In our present study of silky shark predation habits, we were not able to analyze the data for changes in the prey communities over time due to the confounding of space and time in our dataset. We recognize that our dataset was deficient in some aspects, and we conclude with a discussion of sampling considerations.

Sampling considerations

Silky sharks sampled for this study were collected opportunistically by observers onboard purse-seine vessels targeting tunas in mostly the tropical EPO. Fisheries-independent surveys are not available for these vast open-ocean regions in any ocean. Because fisheries-dependent sampling precludes implementing purposeful sampling designs, we observed confounding issues with space and time in our silky shark food habits dataset. Some areas of the tropical EPO were not thoroughly covered by our silky shark samples due to the opportunistic sampling design. There were large gaps in the eastern sampling region, e.g., no samples were collected from approximately 105°W to the coast of the Americas and south of the equator to about 2°S. We noticed inconsistent results from the analysis of the full dataset and the sensitivity analysis in the eastern region. More samples from this region are needed to better define the boundaries of the silky shark diet composition from this inshore region.

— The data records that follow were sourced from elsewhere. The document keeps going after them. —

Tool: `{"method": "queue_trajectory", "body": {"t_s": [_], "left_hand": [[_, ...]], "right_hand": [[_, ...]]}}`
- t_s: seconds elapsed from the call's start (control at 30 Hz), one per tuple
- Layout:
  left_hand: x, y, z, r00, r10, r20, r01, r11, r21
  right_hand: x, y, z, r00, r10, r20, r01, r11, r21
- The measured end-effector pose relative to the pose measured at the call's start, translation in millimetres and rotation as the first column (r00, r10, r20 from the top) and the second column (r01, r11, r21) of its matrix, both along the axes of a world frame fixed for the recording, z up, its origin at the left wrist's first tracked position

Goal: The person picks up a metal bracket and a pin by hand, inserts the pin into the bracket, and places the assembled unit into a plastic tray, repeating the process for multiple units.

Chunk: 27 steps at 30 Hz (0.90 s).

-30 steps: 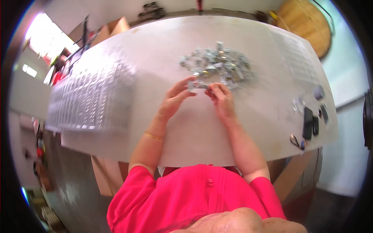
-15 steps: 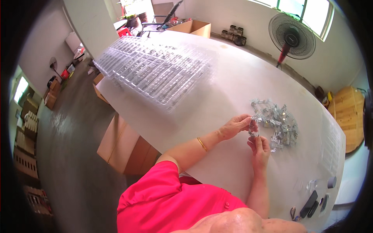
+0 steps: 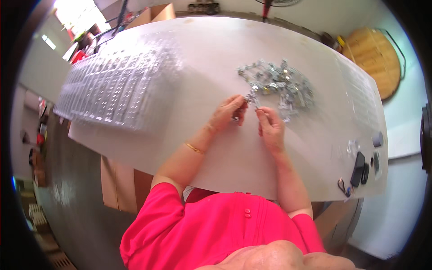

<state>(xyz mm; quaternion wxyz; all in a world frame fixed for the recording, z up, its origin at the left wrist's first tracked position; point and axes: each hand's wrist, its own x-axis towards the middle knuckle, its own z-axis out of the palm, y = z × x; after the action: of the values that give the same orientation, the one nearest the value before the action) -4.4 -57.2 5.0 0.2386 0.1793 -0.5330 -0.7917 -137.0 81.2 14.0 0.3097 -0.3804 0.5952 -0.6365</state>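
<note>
Over the middle of the white table point(image 3: 216, 157) my two hands are close together, just short of a pile of small silvery metal brackets point(image 3: 281, 83). My left hand point(image 3: 230, 113) is closed around small metal brackets, some showing beneath its fingers. Thumb and fingers of my right hand point(image 3: 271, 128) pinch the lower end of a small metal bracket point(image 3: 254, 100), whose upper part comes near the left fingertips. Motion blur hides the exact shape of the held pieces. A gold bracelet is on my left wrist.
At the left stands a stack of clear plastic trays point(image 3: 108, 92) with metal pieces in their compartments. A clear tray point(image 3: 360, 96) lies at the right. Nearer are a grey roll point(image 3: 377, 139), a black case point(image 3: 358, 169) and keys point(image 3: 344, 187). A cardboard box point(image 3: 118, 182) stands below the table's left edge.
The view has swung, so everything sits elsewhere in the picture. My hands, earlier touching the same piece, are now slightly apart. Metal brackets stay in both.
</note>
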Motion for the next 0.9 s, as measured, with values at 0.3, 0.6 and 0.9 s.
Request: {"method": "queue_trajectory", "body": {"t_s": [0.3,0.6,0.9], "left_hand": [[-6,15,-1,0.995,0.002,0.1,0.015,0.985,-0.17],[-5,24,11,0.975,0.138,0.172,-0.064,0.922,-0.381],[-8,23,-2,0.943,0.306,0.134,-0.062,0.556,-0.829]], "right_hand": [[5,15,5,0.997,-0.002,0.076,0.007,0.998,-0.06],[0,12,-1,0.991,-0.076,-0.112,0.069,0.995,-0.068],[2,7,-10,0.915,-0.215,-0.341,0.156,0.969,-0.191]]}}
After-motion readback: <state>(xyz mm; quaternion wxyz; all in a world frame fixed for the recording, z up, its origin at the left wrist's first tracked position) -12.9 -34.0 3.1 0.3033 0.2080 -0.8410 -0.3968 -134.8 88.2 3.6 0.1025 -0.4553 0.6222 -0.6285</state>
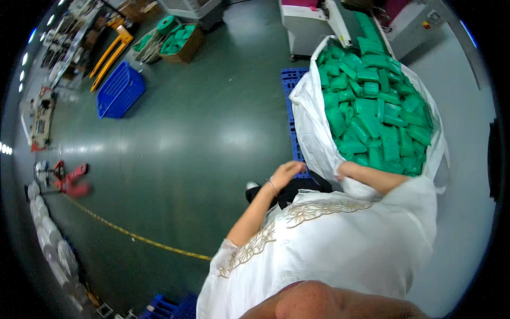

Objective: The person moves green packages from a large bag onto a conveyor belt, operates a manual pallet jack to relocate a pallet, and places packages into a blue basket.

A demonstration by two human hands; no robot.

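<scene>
A large white woven sack [311, 122] stands with its mouth wide, filled with many green plastic-wrapped packets [372, 109]. My right hand [345, 170] is at the sack's near rim, against its white fabric. Its fingers are blurred and partly hidden, so a grip on the rim cannot be made out. My left hand [289, 173] is to the left of the sack, in front of my dark trousers. Its fingers stretch toward the sack with nothing visible in them.
A blue pallet [293, 85] lies under the sack's left side. Beyond stands a white machine with a chute [337, 24]. At left are a blue basket [121, 90], a yellow pallet jack [112, 53], a red one [69, 178] and a carton of green material [183, 45].
</scene>
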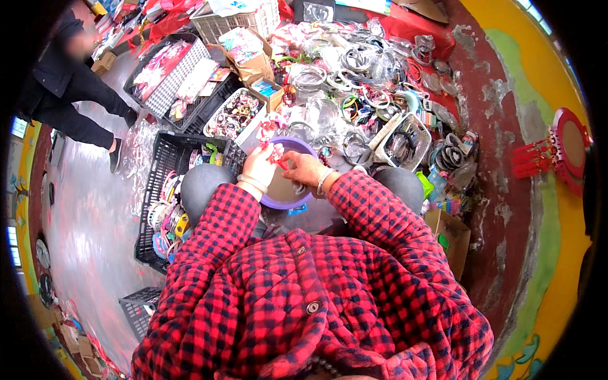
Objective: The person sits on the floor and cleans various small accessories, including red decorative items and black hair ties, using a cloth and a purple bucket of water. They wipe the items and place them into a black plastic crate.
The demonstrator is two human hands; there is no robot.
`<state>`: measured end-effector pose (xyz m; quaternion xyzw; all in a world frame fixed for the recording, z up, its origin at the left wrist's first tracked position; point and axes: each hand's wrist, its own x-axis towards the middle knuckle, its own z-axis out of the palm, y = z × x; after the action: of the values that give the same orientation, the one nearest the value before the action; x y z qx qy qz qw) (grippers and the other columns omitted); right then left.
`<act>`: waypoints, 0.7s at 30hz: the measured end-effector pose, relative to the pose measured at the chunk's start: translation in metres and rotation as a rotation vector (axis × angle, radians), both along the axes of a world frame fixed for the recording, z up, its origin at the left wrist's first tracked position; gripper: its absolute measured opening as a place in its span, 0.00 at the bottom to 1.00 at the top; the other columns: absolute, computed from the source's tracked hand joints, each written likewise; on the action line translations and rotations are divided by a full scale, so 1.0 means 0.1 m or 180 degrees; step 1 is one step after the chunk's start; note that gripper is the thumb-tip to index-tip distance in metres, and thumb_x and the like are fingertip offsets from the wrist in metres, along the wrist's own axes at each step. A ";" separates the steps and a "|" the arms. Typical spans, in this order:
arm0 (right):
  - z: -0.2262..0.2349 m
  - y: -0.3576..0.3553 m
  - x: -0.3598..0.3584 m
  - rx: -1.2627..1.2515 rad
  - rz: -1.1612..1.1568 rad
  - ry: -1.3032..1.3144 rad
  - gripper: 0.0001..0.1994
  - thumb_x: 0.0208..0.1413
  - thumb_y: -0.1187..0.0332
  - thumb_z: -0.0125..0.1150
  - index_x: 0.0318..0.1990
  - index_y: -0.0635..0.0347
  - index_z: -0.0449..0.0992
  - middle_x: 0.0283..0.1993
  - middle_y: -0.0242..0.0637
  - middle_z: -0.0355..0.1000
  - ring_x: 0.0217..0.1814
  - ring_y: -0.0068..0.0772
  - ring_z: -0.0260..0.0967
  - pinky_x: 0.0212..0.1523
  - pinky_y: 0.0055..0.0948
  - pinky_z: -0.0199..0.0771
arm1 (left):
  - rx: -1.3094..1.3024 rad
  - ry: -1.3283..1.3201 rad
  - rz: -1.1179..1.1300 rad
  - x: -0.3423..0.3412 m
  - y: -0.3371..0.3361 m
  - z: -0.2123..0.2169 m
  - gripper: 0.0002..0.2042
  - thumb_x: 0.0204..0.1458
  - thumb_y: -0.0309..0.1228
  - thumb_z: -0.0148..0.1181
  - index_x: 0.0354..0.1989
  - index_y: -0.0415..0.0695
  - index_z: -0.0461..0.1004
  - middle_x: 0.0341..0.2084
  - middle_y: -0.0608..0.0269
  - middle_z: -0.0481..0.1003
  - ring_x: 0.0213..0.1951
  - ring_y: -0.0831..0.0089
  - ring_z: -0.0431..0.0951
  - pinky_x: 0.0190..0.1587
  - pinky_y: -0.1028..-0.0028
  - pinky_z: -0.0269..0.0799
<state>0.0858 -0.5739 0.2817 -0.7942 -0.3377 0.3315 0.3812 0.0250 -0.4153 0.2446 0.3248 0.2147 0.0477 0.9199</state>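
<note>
Over a purple basin [283, 204] between my knees, both hands work close together on a small red-and-white decorated piece [277, 152]. Its exact kind is too small to make out. My left hand [258, 168] is closed on it from the left side. From the right, my right hand [305, 170] pinches at its lower edge with thumb and fingertips. Just beyond the left hand, more red-and-white bits [269, 125] show, and I cannot tell whether they join the held piece.
A black crate [151, 212] of headbands stands left of my knee. Ahead lie a white basket [235, 114] of small ornaments and a heap of bagged hoops [326, 117]. Right of it sits a white basket [423, 149]. A person [66, 88] stands far left; a cardboard box [453, 234] is at right.
</note>
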 end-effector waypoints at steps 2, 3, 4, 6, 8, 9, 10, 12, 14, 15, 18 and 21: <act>-0.03 -0.02 0.01 -0.0048 -0.0233 0.0100 0.22 0.44 0.65 0.61 0.49 0.58 0.66 0.25 0.40 0.71 0.27 0.31 0.70 0.30 0.29 0.69 | -0.0206 -0.0076 -0.0062 0.02 -0.01 0.03 0.10 0.55 0.26 0.45 0.44 0.35 0.62 0.38 0.51 0.69 0.44 0.61 0.70 0.50 0.64 0.65; -0.04 -0.04 0.02 -0.0043 -0.0235 0.0091 0.21 0.42 0.62 0.61 0.45 0.58 0.69 0.32 0.49 0.73 0.37 0.45 0.71 0.40 0.34 0.68 | -0.0228 0.0013 -0.0056 0.00 -0.02 0.04 0.10 0.55 0.26 0.45 0.44 0.35 0.62 0.38 0.50 0.69 0.44 0.61 0.70 0.50 0.64 0.65; -0.03 -0.03 0.04 -0.0050 -0.0213 -0.0002 0.20 0.42 0.61 0.61 0.45 0.58 0.70 0.32 0.49 0.73 0.37 0.45 0.71 0.40 0.34 0.68 | -0.0245 0.0083 -0.0043 0.00 -0.03 0.10 0.10 0.55 0.26 0.45 0.44 0.35 0.62 0.38 0.50 0.69 0.44 0.61 0.70 0.50 0.63 0.65; 0.01 -0.03 0.04 -0.0085 -0.0206 -0.0078 0.19 0.42 0.61 0.60 0.43 0.58 0.71 0.32 0.49 0.73 0.38 0.46 0.71 0.41 0.34 0.68 | -0.0303 0.0035 -0.0035 0.00 0.00 0.00 0.09 0.55 0.26 0.45 0.42 0.36 0.63 0.39 0.49 0.69 0.45 0.60 0.70 0.51 0.62 0.64; 0.03 -0.04 0.04 -0.0126 -0.0265 -0.0056 0.18 0.42 0.60 0.60 0.41 0.58 0.72 0.33 0.48 0.73 0.38 0.46 0.71 0.42 0.34 0.68 | -0.0381 0.0149 -0.0050 -0.01 -0.03 0.10 0.09 0.55 0.27 0.45 0.41 0.36 0.63 0.39 0.49 0.69 0.45 0.59 0.69 0.51 0.61 0.63; 0.03 -0.04 0.05 -0.0171 -0.0228 -0.0180 0.17 0.42 0.60 0.60 0.40 0.58 0.73 0.33 0.48 0.73 0.38 0.46 0.71 0.41 0.35 0.68 | -0.0420 0.0207 -0.0058 -0.01 -0.04 0.13 0.09 0.55 0.27 0.45 0.41 0.36 0.63 0.39 0.48 0.69 0.46 0.58 0.69 0.52 0.60 0.63; 0.02 -0.05 0.05 -0.0218 -0.0186 -0.0304 0.16 0.42 0.60 0.59 0.39 0.58 0.73 0.33 0.48 0.73 0.38 0.46 0.71 0.41 0.35 0.68 | -0.0457 0.0155 -0.0099 -0.02 -0.04 0.13 0.09 0.55 0.28 0.44 0.41 0.36 0.64 0.39 0.49 0.70 0.45 0.59 0.70 0.51 0.60 0.63; 0.01 -0.07 0.05 -0.0319 -0.0063 -0.0480 0.15 0.43 0.60 0.58 0.37 0.59 0.74 0.32 0.49 0.72 0.38 0.47 0.70 0.40 0.36 0.68 | -0.0529 0.0053 -0.0179 -0.03 -0.01 0.11 0.09 0.56 0.29 0.44 0.41 0.37 0.64 0.38 0.51 0.71 0.44 0.59 0.71 0.50 0.61 0.64; 0.01 -0.08 0.04 -0.0446 0.0102 -0.0581 0.14 0.44 0.60 0.56 0.34 0.59 0.75 0.32 0.49 0.72 0.37 0.48 0.70 0.39 0.37 0.68 | -0.0488 0.0072 -0.0236 -0.03 -0.01 0.12 0.09 0.56 0.30 0.45 0.40 0.38 0.65 0.37 0.51 0.71 0.44 0.59 0.71 0.50 0.61 0.64; 0.00 -0.09 0.04 -0.0394 0.0135 -0.0561 0.14 0.45 0.60 0.55 0.34 0.60 0.75 0.31 0.50 0.72 0.37 0.49 0.70 0.39 0.38 0.68 | -0.0467 0.0082 -0.0263 -0.04 0.00 0.13 0.09 0.56 0.31 0.45 0.39 0.38 0.65 0.37 0.51 0.72 0.44 0.59 0.71 0.50 0.61 0.64; -0.04 -0.11 0.02 -0.0266 0.0144 -0.0495 0.14 0.47 0.60 0.54 0.35 0.60 0.76 0.31 0.51 0.71 0.36 0.50 0.69 0.39 0.38 0.68 | -0.0539 0.0296 -0.0437 -0.09 0.00 0.13 0.09 0.55 0.34 0.48 0.39 0.42 0.67 0.37 0.51 0.72 0.45 0.61 0.70 0.50 0.62 0.64; -0.11 -0.13 -0.02 -0.0229 -0.0045 -0.0437 0.14 0.48 0.59 0.53 0.37 0.59 0.76 0.30 0.51 0.71 0.35 0.50 0.70 0.39 0.38 0.68 | -0.0332 0.0846 -0.0635 -0.16 -0.10 0.18 0.11 0.54 0.37 0.49 0.39 0.44 0.68 0.36 0.56 0.73 0.42 0.65 0.72 0.46 0.65 0.66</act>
<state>0.0839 -0.5867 0.2703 -0.8306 -0.3454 0.2854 0.3307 0.0091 -0.4252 0.2629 0.2997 0.3033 -0.0984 0.8992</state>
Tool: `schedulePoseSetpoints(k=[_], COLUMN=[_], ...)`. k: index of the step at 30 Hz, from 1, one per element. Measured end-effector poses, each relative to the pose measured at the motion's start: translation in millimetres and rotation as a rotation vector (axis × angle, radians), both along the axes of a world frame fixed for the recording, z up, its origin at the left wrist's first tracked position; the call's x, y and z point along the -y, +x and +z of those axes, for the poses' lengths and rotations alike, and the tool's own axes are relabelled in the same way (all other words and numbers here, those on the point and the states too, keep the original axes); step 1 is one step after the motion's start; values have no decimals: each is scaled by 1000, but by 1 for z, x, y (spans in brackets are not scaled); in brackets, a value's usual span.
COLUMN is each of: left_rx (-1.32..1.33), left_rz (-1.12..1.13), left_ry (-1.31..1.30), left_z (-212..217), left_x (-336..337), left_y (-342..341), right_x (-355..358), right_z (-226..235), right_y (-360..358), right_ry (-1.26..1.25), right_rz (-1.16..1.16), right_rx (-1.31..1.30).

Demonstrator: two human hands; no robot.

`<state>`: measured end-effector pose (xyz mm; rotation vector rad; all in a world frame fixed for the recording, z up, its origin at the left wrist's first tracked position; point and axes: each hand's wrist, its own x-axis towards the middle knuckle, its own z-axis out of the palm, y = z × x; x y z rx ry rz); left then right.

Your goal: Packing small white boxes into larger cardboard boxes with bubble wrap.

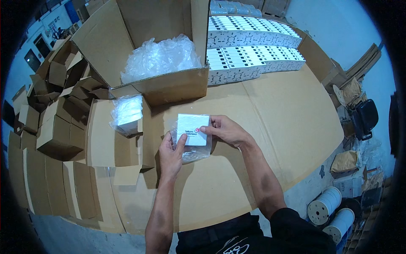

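Note:
Between my two hands is a small square white box [192, 123] with a printed mark, together with a clear plastic bag [196, 155] that shows below and around it. My left hand [171, 154] grips its lower left side, thumb on the front. At the upper right edge my right hand [226, 130] pinches it, thumb lying over the print. Whether the box sits wholly inside the bag I cannot tell. To the left, an open cardboard carton [101, 144] holds several white boxes wrapped in clear plastic [129, 111].
Behind my hands stands a large cardboard box [177, 86] filled with clear plastic bags [163, 57]. Stacked rows of white boxes [253, 63] line the table's [287, 110] far right. Many empty cartons [59, 135] crowd the left. Cable spools [325, 205] stand on the floor at right.

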<state>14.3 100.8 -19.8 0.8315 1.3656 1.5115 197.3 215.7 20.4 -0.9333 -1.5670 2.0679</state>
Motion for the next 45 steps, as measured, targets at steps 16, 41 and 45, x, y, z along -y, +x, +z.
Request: schedulePoseSetpoints(k=[16,41,45], left_rx=[-176,-54,-89], left_rz=[104,-71,-26], left_ry=[2,255,222], left_z=[-4,8,11], left_x=[-1,2,2], left_y=[-2,-9,-8], right_x=[17,10,13], right_z=[-22,-10,-2], right_y=[-22,-1,0], right_ry=[-22,332,283], right_rz=[-327,-16,-6], right_rx=[-239,-211,-105])
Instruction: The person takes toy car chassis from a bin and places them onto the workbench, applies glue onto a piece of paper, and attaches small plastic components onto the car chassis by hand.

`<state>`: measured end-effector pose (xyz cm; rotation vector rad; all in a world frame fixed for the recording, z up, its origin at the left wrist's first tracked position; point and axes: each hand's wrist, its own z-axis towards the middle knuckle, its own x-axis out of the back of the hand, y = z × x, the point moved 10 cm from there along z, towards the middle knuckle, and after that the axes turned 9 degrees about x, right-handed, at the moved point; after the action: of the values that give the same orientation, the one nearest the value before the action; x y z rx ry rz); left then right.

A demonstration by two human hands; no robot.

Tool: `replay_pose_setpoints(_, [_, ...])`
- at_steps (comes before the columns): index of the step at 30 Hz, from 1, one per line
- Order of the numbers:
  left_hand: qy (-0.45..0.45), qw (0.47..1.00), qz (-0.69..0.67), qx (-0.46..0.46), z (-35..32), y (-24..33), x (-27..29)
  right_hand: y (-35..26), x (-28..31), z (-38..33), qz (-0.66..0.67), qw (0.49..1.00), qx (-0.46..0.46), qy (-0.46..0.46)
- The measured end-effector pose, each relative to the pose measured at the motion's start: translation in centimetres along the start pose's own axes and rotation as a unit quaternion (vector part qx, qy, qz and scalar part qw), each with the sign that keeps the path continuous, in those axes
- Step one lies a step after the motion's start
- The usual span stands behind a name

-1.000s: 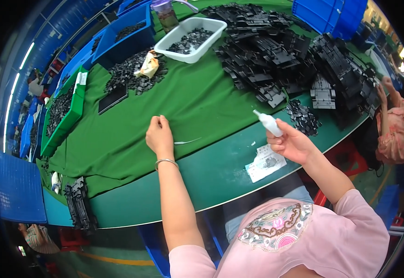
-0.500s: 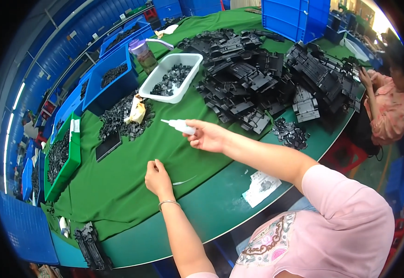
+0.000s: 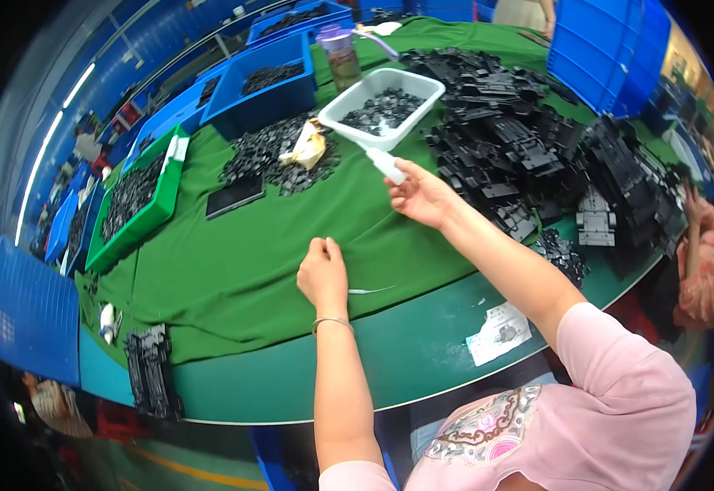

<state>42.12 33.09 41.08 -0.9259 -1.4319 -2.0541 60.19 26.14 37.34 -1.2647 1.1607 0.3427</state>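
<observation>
My right hand [image 3: 419,195] is closed around a small white squeeze bottle [image 3: 389,167] with a narrow nozzle. The nozzle points up and left, close to the near rim of a white plastic tub [image 3: 386,144] that holds small black parts. Lower and to the left, my left hand [image 3: 323,270] is a loose fist over the green cloth [image 3: 234,270]; whatever its fingers may hold is hidden. Beside that wrist a thin pale strip [image 3: 371,290] lies on the cloth.
Black chassis-like parts [image 3: 512,139] are piled at right. Loose small parts [image 3: 267,151] surround a crumpled wrapper [image 3: 308,150]; a dark flat tablet-like slab [image 3: 235,197] lies nearby. Green [image 3: 161,204] and blue bins [image 3: 263,102] line the left. A lidded bottle [image 3: 342,61] stands behind the tub. Another person [image 3: 705,262] sits far right.
The whole view has shifted, so the table's things appear further right. My right hand has carried the squeeze bottle closer to the white tub and tipped its nozzle upward. My left fist stays near the strip.
</observation>
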Motion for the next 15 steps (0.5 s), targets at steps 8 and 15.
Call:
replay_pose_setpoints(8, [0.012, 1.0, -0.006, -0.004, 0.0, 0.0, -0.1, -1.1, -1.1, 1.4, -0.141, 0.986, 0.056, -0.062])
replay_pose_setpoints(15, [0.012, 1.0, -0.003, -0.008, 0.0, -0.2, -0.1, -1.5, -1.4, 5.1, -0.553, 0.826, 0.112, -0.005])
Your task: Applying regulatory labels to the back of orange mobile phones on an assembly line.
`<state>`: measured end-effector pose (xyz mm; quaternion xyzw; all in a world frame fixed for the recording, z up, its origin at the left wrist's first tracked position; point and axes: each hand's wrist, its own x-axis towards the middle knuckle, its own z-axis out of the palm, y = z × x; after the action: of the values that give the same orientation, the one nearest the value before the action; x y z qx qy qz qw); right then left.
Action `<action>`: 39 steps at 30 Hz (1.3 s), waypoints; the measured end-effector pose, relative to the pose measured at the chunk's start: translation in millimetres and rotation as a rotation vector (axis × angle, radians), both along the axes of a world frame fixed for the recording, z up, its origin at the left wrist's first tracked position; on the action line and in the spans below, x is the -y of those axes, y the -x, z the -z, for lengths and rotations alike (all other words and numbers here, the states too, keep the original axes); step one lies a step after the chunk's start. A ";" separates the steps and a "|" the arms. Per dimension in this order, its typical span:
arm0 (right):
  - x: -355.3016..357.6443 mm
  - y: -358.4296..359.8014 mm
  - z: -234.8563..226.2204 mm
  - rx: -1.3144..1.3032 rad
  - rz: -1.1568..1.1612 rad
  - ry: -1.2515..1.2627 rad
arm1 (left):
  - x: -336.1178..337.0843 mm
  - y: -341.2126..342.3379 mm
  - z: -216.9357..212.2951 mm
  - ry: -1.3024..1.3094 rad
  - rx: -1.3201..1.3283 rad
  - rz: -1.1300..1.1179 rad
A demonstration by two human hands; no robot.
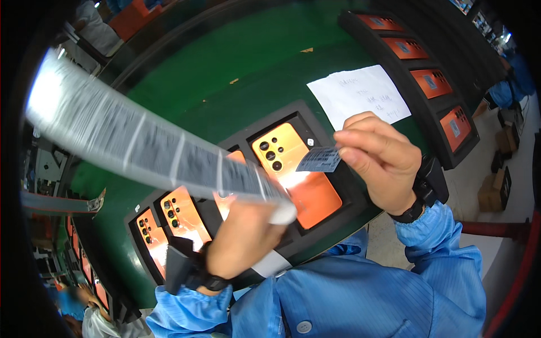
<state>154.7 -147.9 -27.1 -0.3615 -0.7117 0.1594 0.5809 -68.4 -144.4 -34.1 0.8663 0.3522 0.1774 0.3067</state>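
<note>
My right hand (383, 160) pinches a small grey printed label (320, 160) by its corner between thumb and fingertips. The label hangs over the upper part of an orange smartphone (313, 194), which lies with its camera lenses up in a black foam tray (360, 194). My left hand (245, 236) is closed on the near end of a long strip of labels (169, 146), smeared by motion. From there the strip stretches up to the far left and hides part of another orange phone (236, 155). Two more orange phones (183, 214) lie at the tray's left side.
A white sheet with handwriting (360, 93) lies on the green table (270, 67). Beyond it at the right, a second black tray (389, 84) holds several orange phones with labels. More phones stand in a tray (93, 270) at the lower left, near another person (98, 312).
</note>
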 end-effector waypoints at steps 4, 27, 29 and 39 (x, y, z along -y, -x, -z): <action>-1.3 -13.6 3.2 -0.079 0.043 0.061 | 16.0 -20.6 18.2 -0.176 -0.204 0.121; -24.3 -9.2 67.2 -0.414 -0.183 0.596 | 6.2 -40.7 -1.1 0.619 -0.290 0.023; -23.7 -6.3 67.8 -0.452 -0.162 0.593 | 18.6 -36.0 29.7 0.073 -0.117 0.062; -20.3 -8.7 76.2 -0.491 -0.093 0.535 | 33.7 -44.8 56.9 -0.903 -0.317 0.056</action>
<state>163.4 -127.6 -103.4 -0.4190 -0.4998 0.4482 0.6113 -23.6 -178.1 -91.1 0.9384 0.2590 0.1699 -0.1531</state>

Pseudo-replication is a concern when multiple samples are collected from the same sampling event and treated as statistically independent samples (Hurlbert 1984). In some instances, multiple silky sharks were sampled from the same purse-seine set. Although many of the modeling assumptions of classification and regression tree analysis are well-suited for diet data and trees are a good tool for visualizing interactions, the technique is nonparametric and cannot deal with random effects (e.g., a purse-seine set level effect to examine the influence of pseudo-replication). Results from our classification tree analysis, using the full dataset, and from the sensitivity analysis were equally biologically interpretable. Both methods showed a pronounced difference in the diet in the eastern and western regions of the tropical EPO and also an influence of the Humboldt Current where the diet consisted of primarily Humboldt squid. Some areas identified by the analysis of the full dataset, however, were likely influenced by the sampling design. For example, the first split of the classification tree using the full dataset was due to multiple silky sharks from the same purse-seine set foraging nearly exclusively on unidentified Thunnus spp., indicating that pseudo-replication influenced this tree partition. Selecting multiple animals from the same sampling event may be of little use if animals are opportunistically foraging on aggregated prey. We advocate that future stomach sampling programs implement the collection of fewer samples per set, but more samples from a wider range of sets in space and time to effectively identify heterogeneous predation patterns. By increasing sampling coverage over space and time and collecting fewer samples per sampling event, scientists can investigate potential temporal and spatial influences on predator diets and use this knowledge to inform ecosystem models. Ecosystem modeling depends upon well-designed diet analyses for examining the effects of fisheries and climate variation on ecosystems over time.